**Work to be completed:** Return, exactly as written, all lines from the line containing "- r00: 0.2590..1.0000" to the end of the entries below, with both ends included.

[Records from a data source]
• • • • •

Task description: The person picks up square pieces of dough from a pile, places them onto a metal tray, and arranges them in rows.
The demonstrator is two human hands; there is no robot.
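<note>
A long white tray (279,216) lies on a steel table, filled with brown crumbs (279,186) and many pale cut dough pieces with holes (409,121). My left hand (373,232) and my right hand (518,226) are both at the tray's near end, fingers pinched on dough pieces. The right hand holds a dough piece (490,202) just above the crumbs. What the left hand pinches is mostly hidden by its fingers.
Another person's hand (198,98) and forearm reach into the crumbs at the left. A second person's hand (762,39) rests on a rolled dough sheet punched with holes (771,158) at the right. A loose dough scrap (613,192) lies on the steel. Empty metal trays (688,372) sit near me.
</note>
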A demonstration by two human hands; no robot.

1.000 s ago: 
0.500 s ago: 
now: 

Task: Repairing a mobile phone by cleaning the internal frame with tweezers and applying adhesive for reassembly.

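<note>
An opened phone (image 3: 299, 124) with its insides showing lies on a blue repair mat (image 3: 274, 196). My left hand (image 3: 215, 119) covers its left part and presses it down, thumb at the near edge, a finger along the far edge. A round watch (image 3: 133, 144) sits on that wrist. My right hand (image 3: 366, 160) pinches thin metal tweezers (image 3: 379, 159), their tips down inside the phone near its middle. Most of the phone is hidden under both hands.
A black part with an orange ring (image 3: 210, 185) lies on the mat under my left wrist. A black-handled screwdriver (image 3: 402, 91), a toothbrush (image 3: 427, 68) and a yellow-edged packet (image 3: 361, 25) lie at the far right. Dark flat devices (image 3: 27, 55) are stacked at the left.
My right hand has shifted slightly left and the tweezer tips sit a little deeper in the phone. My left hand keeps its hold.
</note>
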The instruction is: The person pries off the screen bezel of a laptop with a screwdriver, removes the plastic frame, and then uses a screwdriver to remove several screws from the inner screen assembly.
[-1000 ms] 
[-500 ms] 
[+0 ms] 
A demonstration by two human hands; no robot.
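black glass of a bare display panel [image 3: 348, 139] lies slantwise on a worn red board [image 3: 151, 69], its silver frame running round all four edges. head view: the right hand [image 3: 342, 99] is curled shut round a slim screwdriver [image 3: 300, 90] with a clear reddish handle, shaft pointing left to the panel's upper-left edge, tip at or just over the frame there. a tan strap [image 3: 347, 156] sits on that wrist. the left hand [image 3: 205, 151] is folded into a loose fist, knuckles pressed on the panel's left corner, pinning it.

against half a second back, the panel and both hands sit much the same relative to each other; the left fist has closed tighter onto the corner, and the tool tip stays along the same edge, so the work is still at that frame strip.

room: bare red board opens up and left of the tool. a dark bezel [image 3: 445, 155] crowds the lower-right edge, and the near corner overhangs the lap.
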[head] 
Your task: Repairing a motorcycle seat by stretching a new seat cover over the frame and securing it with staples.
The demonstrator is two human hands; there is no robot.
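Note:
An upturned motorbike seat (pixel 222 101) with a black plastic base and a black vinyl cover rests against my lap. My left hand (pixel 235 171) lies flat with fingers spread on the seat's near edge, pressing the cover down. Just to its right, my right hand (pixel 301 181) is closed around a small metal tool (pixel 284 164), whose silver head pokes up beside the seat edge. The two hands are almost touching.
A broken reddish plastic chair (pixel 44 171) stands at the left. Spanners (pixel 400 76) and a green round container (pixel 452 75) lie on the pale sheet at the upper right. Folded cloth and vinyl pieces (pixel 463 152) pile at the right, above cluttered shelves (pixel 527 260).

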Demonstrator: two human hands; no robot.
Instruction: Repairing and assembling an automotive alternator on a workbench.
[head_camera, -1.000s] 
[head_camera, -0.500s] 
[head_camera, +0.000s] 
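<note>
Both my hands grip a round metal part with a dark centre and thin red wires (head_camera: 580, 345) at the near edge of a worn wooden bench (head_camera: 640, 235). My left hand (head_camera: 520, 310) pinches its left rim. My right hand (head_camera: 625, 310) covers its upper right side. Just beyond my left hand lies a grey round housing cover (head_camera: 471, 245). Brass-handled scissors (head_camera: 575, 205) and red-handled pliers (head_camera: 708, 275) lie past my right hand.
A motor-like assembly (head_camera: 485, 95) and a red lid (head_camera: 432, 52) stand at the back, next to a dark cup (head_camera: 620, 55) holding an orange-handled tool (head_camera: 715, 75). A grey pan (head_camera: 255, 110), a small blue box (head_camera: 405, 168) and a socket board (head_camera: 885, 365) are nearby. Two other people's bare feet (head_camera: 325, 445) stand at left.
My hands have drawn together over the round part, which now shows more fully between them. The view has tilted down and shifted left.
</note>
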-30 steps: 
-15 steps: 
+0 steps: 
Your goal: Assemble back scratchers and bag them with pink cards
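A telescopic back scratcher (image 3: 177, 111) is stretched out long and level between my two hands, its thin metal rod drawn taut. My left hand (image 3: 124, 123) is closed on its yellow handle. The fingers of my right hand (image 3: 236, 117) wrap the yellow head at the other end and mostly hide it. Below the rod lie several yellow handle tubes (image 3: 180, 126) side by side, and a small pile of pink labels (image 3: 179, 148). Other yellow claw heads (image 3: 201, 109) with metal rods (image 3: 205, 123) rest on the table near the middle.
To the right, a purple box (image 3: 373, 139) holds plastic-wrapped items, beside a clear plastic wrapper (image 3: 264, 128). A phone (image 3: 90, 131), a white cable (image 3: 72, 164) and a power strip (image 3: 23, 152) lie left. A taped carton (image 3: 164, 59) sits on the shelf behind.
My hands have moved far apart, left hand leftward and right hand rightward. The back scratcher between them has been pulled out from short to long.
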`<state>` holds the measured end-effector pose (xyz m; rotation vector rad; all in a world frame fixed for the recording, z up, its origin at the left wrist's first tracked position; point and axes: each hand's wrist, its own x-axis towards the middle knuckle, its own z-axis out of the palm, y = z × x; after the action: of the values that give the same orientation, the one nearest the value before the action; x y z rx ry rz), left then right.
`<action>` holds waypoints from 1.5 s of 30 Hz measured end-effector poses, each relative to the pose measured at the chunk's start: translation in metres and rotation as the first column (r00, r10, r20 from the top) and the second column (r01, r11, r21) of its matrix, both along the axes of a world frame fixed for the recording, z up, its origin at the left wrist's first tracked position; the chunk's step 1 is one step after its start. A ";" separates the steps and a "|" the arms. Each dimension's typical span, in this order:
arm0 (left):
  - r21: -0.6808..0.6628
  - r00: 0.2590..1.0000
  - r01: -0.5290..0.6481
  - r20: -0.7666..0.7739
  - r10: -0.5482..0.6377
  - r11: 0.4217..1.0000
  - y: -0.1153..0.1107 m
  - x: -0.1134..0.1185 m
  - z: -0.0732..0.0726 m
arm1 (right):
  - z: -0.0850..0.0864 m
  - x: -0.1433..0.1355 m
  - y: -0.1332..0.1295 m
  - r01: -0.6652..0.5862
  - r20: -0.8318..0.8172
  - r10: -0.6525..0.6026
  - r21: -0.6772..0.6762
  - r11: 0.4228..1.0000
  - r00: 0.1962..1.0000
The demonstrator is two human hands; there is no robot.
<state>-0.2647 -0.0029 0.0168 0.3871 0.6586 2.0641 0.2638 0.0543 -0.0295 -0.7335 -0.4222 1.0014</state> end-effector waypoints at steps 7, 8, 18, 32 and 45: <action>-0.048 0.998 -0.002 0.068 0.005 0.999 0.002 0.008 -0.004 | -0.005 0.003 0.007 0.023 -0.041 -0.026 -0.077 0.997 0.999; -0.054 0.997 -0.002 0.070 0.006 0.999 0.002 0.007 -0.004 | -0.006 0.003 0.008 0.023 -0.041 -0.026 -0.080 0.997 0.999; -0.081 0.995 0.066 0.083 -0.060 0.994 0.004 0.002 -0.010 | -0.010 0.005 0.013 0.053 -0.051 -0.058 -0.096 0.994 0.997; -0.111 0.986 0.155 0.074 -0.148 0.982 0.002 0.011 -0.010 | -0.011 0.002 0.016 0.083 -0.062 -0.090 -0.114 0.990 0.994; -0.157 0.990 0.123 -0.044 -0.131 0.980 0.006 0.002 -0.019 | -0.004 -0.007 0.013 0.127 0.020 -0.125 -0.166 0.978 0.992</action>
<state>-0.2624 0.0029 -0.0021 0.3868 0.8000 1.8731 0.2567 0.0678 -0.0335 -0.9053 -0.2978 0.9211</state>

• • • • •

**Response:**
  - r00: 0.2590..1.0000
  - r01: -0.5290..0.6481
  - r20: -0.7666..0.7739
  - r10: -0.5482..0.6377
  - r11: 0.4217..1.0000
  - y: -0.1153..0.1107 m
  - x: -0.1134..0.1185 m
  - z: -0.0732..0.0726 m
arm1 (right):
  - z: -0.0850..0.0864 m
  - x: -0.1433..0.1355 m
  - y: -0.1332..0.1295 m
  - r01: -0.6652..0.5862
  - r20: -0.8318..0.8172
  - r10: -0.6525..0.6026
  - r21: -0.6772..0.6762
  - r11: 0.4228..1.0000
  - r00: 0.1962..1.0000
The demonstrator is two human hands; there is no robot.
<state>-0.2647 -0.0029 0.0168 0.3871 0.6586 2.0641 0.2638 0.0543 -0.0295 -0.7335 -0.4222 1.0014</state> end-effector waypoints at steps 7, 8, 18, 32 and 45: <action>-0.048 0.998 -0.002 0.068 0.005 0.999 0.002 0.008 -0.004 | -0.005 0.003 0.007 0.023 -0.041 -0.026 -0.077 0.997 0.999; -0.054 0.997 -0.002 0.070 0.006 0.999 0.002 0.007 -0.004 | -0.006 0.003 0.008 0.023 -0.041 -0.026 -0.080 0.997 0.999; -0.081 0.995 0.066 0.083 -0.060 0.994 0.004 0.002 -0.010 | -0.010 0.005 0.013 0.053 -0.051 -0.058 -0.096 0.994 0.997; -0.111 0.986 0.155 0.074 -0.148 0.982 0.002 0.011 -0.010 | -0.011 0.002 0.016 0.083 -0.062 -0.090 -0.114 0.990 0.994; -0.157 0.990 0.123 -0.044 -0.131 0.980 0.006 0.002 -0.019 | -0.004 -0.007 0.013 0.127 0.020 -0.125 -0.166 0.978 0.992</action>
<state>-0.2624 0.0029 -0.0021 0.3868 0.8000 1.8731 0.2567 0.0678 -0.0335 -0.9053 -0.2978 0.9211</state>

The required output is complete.